Task statement:
From the entries that follow, pick out all lines holding "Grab".
START Record excerpts
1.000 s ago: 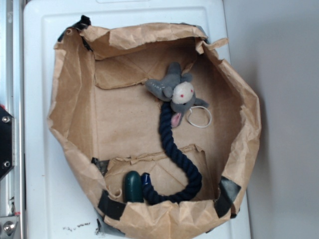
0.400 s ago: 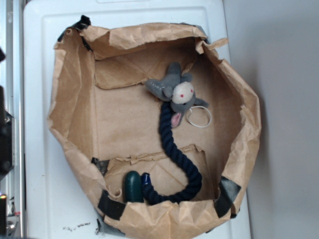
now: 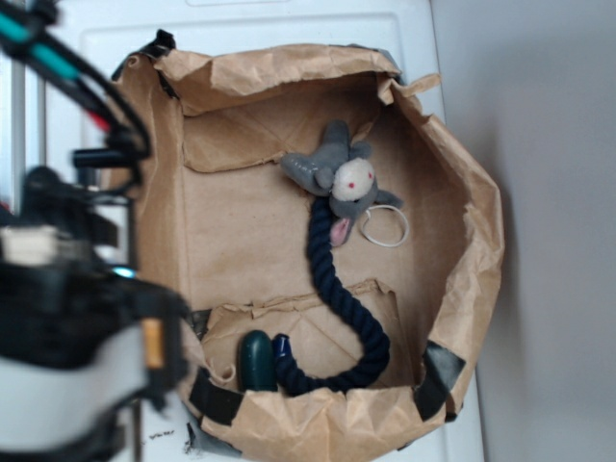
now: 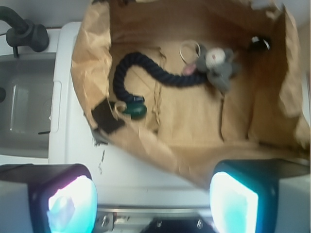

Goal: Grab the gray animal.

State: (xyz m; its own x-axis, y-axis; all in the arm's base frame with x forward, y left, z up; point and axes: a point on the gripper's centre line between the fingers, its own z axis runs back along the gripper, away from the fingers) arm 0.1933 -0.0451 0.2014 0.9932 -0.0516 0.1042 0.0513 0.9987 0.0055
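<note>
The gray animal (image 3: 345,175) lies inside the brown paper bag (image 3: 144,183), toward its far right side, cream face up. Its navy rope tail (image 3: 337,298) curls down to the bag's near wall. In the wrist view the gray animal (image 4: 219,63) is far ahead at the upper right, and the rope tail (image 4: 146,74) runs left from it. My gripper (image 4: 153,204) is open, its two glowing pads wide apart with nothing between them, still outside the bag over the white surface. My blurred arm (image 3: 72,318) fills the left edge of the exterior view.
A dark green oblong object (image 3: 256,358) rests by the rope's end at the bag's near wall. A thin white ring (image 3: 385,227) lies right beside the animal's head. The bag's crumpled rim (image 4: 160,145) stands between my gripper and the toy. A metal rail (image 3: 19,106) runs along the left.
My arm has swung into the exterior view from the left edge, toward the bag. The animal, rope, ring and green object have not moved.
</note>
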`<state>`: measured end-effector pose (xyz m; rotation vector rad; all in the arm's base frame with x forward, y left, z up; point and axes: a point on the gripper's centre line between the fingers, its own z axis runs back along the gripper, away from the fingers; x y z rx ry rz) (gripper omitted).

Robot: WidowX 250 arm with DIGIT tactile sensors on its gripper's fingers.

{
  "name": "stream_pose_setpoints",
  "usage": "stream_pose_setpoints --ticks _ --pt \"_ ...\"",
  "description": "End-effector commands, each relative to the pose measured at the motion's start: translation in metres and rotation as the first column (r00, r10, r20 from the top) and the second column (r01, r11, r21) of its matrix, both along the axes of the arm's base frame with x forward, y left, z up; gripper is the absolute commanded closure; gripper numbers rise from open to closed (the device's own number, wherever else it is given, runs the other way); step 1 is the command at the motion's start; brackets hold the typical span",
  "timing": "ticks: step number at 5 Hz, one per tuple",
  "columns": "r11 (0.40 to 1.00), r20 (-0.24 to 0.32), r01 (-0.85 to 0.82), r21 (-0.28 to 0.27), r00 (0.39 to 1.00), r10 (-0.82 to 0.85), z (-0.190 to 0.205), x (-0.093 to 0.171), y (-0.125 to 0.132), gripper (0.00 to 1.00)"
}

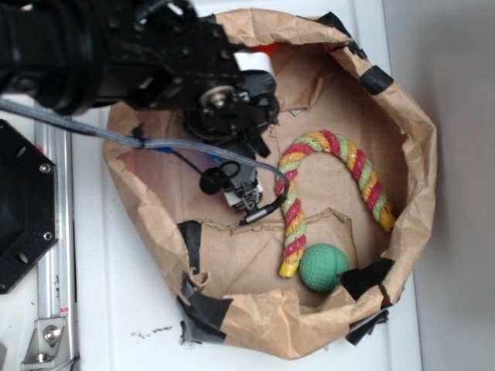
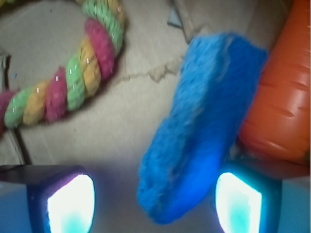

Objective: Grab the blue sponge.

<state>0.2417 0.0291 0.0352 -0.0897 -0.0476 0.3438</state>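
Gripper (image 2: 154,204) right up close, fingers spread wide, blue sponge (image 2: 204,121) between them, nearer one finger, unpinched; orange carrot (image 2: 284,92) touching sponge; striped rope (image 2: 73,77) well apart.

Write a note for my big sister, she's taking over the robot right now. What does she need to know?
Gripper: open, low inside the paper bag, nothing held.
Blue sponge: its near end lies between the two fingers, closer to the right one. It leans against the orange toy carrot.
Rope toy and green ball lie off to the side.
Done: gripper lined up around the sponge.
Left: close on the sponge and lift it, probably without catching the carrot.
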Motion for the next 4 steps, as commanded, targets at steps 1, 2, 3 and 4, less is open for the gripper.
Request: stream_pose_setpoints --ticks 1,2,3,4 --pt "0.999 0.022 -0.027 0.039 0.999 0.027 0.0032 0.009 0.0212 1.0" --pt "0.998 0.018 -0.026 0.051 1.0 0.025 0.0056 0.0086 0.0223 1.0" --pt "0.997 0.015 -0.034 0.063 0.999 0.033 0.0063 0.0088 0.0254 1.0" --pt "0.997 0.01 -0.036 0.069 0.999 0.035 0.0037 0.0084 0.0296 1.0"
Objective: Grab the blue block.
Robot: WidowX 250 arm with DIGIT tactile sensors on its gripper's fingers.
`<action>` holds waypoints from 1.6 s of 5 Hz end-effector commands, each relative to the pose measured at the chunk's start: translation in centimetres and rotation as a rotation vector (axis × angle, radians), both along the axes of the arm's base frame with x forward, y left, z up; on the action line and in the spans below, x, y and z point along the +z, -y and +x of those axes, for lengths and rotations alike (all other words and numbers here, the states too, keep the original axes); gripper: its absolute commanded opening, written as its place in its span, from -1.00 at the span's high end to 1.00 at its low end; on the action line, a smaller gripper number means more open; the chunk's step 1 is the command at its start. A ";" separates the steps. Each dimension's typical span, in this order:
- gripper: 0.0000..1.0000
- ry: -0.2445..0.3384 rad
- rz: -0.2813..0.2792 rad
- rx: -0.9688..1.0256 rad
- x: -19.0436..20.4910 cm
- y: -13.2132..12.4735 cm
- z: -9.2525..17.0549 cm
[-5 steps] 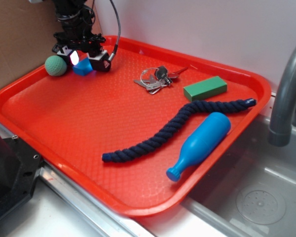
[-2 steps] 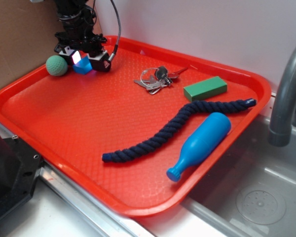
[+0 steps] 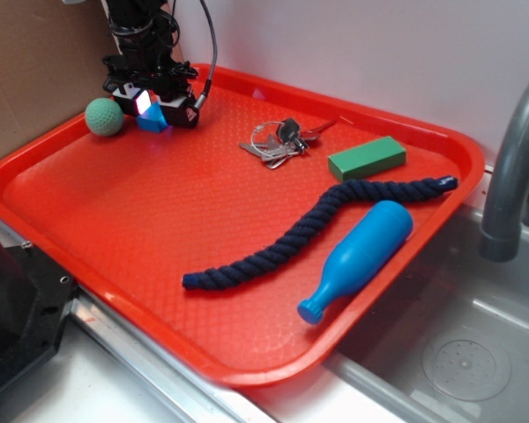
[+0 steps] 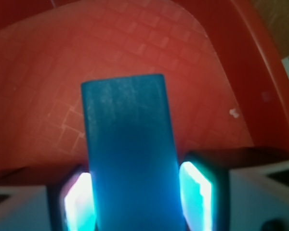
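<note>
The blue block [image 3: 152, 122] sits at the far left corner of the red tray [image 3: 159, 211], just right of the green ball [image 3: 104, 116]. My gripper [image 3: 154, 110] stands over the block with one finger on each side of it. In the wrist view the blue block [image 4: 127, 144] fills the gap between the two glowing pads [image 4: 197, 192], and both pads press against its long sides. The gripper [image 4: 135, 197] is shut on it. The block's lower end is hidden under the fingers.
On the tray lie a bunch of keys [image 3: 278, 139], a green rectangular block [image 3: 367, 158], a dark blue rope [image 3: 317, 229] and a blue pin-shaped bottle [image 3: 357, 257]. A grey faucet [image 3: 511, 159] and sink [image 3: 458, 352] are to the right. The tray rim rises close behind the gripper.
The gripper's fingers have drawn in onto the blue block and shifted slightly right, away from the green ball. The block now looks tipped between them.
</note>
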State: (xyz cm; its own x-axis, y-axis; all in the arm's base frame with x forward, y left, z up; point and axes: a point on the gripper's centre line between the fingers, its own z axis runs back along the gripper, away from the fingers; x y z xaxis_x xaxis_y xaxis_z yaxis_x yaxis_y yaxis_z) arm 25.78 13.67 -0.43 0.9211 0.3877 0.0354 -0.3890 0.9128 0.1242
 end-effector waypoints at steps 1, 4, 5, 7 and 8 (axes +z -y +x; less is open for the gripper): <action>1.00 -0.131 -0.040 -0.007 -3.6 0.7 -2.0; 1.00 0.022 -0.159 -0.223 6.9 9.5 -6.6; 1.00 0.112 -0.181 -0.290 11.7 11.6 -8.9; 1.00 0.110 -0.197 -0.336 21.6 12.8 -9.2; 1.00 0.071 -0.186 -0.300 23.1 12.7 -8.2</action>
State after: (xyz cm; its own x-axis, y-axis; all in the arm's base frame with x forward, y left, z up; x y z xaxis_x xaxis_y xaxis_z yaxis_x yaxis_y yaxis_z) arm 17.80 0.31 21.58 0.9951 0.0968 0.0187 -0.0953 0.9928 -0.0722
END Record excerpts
Solved problem:
Goal: Grab the gray animal.
Objective: Grab the blue sponge.
Objective: Grab the blue block.

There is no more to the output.